● **Exercise goal**: Quote each line of the material verbatim, without the pictures.

● **Dataset content**:
○ ○ ○ ○ ○ ○ ○

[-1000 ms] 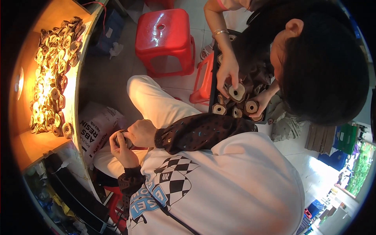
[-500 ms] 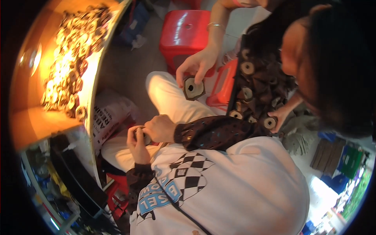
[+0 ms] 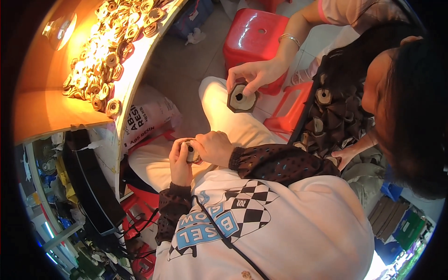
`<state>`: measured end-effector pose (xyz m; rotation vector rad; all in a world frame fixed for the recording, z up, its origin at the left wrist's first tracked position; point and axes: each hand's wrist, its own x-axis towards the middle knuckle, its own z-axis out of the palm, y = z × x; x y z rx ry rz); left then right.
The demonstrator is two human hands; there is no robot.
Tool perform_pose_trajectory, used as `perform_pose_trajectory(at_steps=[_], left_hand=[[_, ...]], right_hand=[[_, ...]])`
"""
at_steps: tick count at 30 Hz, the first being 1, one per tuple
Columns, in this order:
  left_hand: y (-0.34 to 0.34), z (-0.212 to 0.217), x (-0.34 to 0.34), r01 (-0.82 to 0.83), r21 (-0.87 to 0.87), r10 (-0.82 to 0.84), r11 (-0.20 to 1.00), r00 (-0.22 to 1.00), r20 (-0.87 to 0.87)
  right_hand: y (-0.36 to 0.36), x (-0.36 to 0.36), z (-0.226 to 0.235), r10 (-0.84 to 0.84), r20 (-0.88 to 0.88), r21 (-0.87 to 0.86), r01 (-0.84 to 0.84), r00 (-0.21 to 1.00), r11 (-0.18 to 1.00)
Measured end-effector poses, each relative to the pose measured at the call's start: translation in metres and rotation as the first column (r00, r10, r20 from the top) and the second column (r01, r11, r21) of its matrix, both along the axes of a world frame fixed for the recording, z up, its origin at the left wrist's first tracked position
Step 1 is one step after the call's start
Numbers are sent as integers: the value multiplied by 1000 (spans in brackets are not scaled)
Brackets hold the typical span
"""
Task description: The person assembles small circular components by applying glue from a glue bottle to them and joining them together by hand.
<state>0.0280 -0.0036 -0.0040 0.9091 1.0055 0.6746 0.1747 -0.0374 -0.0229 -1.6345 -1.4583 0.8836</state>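
Close in front of my body, my left hand (image 3: 180,163) is closed round a small dark-edged piece (image 3: 192,154) with a cream face and a dark centre hole. My right hand (image 3: 215,148) grips the same piece from its right side, fingers bent against it. Part of the piece is hidden by my fingers. Just beyond, a co-worker's hand (image 3: 266,72) holds a similar, eight-sided piece (image 3: 243,99) above my leg, its cream face and round hole showing. The co-worker's other hand (image 3: 351,151) reaches into a dark crate (image 3: 305,109) of such pieces at the right.
Many similar pieces (image 3: 105,60) lie heaped under bright light on the table (image 3: 140,60) at the left. A white printed sack (image 3: 151,114) stands below its edge. A red stool (image 3: 254,35) is beyond my knee. The co-worker's head (image 3: 396,107) leans in at the right.
The view has shifted, so the scene sits further right and the held piece shows more of its face. Both my hands keep hold of it. The co-worker still holds the eight-sided piece.
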Motion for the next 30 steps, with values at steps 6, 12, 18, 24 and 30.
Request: perform_pose_trajectory(at_steps=[6, 12, 18, 24, 30], left_hand=[[-3, 9, 9, 15, 10, -15, 1000, 1000, 5], [7, 20, 12, 62, -20, -62, 998, 998, -10], [11, 7, 6, 70, 23, -70, 997, 998, -10], [7, 13, 4, 24, -132, -14, 991, 997, 72], [9, 9, -4, 7, -232, 30, 973, 987, 156]], right_hand=[[0, 3, 10, -31, 38, 14, 30, 999, 999], [3, 7, 5, -5, 10, 28, 5, 1000, 1000], [3, 9, 4, -16, -2, 56, 17, 1000, 998], [5, 9, 0, -11, -37, 108, 15, 999, 994], [10, 2, -4, -41, -93, 139, 53, 995, 989]])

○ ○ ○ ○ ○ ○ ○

● **Reply to the exercise**:
[-1000 ms] 
[-500 ms] 
[+0 ms] 
`<state>`: measured end-effector pose (xyz m; rotation vector rad; all in a world frame fixed for the recording, z up, its origin at the left wrist's first tracked position; point and axes: each hand's wrist, its own x-axis towards the middle knuckle, its own z-axis out of the palm, y = z × x; x y z rx ry rz); left then right.
The demonstrator is two human hands; there is no robot.
Tool perform_pose_trajectory, used as `perform_pose_trajectory(at_steps=[_], left_hand=[[_, ...]], right_hand=[[_, ...]])`
"""
at_steps: tick count at 30 Hz, the first being 1, one per tuple
Columns, in this order:
  left_hand: y (-0.34 to 0.34), z (-0.212 to 0.217), x (-0.34 to 0.34), r01 (-0.82 to 0.83), r21 (-0.87 to 0.87), r10 (-0.82 to 0.84), r11 (-0.20 to 1.00), r00 (-0.22 to 1.00), r20 (-0.87 to 0.87)
  right_hand: y (-0.36 to 0.36), x (-0.36 to 0.36), z (-0.226 to 0.235), r10 (-0.84 to 0.84), r20 (-0.88 to 0.88), r21 (-0.87 to 0.86), r01 (-0.84 to 0.84), r00 (-0.21 to 1.00), r11 (-0.18 to 1.00)
Measured end-effector poses, each relative to the pose measured at the call's start: translation in metres and rotation as the first column (r00, r10, r20 from the top) and the second column (r01, r11, r21) of its matrix, both along the axes of a world frame fixed for the recording, z up, its origin at the left wrist's first tracked position
Step 1 is one step after the call's start
Numbers are sent as integers: the value multiplied by 1000 (spans in brackets are not scaled)
Brackets hold the typical span
"""
Task description: The person assembles small circular components by applying glue from a glue bottle to them and joining them together by hand.
<state>0.0280 -0.0036 -0.0040 0.9091 1.0055 0.6746 0.1747 -0.0374 -0.0229 -1.6345 -1.4583 0.8836</state>
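Close in front of my body, my left hand (image 3: 180,163) is closed round a small dark-edged piece (image 3: 192,154) with a cream face and a dark centre hole. My right hand (image 3: 215,148) grips the same piece from its right side, fingers bent against it. Part of the piece is hidden by my fingers. Just beyond, a co-worker's hand (image 3: 266,72) holds a similar, eight-sided piece (image 3: 243,99) above my leg, its cream face and round hole showing. The co-worker's other hand (image 3: 351,151) reaches into a dark crate (image 3: 305,109) of such pieces at the right.
Many similar pieces (image 3: 105,60) lie heaped under bright light on the table (image 3: 140,60) at the left. A white printed sack (image 3: 151,114) stands below its edge. A red stool (image 3: 254,35) is beyond my knee. The co-worker's head (image 3: 396,107) leans in at the right.
The view has shifted, so the scene sits further right and the held piece shows more of its face. Both my hands keep hold of it. The co-worker still holds the eight-sided piece.
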Motion for the next 30 steps, with values at steps 6, 12, 18, 24 and 30.
Request: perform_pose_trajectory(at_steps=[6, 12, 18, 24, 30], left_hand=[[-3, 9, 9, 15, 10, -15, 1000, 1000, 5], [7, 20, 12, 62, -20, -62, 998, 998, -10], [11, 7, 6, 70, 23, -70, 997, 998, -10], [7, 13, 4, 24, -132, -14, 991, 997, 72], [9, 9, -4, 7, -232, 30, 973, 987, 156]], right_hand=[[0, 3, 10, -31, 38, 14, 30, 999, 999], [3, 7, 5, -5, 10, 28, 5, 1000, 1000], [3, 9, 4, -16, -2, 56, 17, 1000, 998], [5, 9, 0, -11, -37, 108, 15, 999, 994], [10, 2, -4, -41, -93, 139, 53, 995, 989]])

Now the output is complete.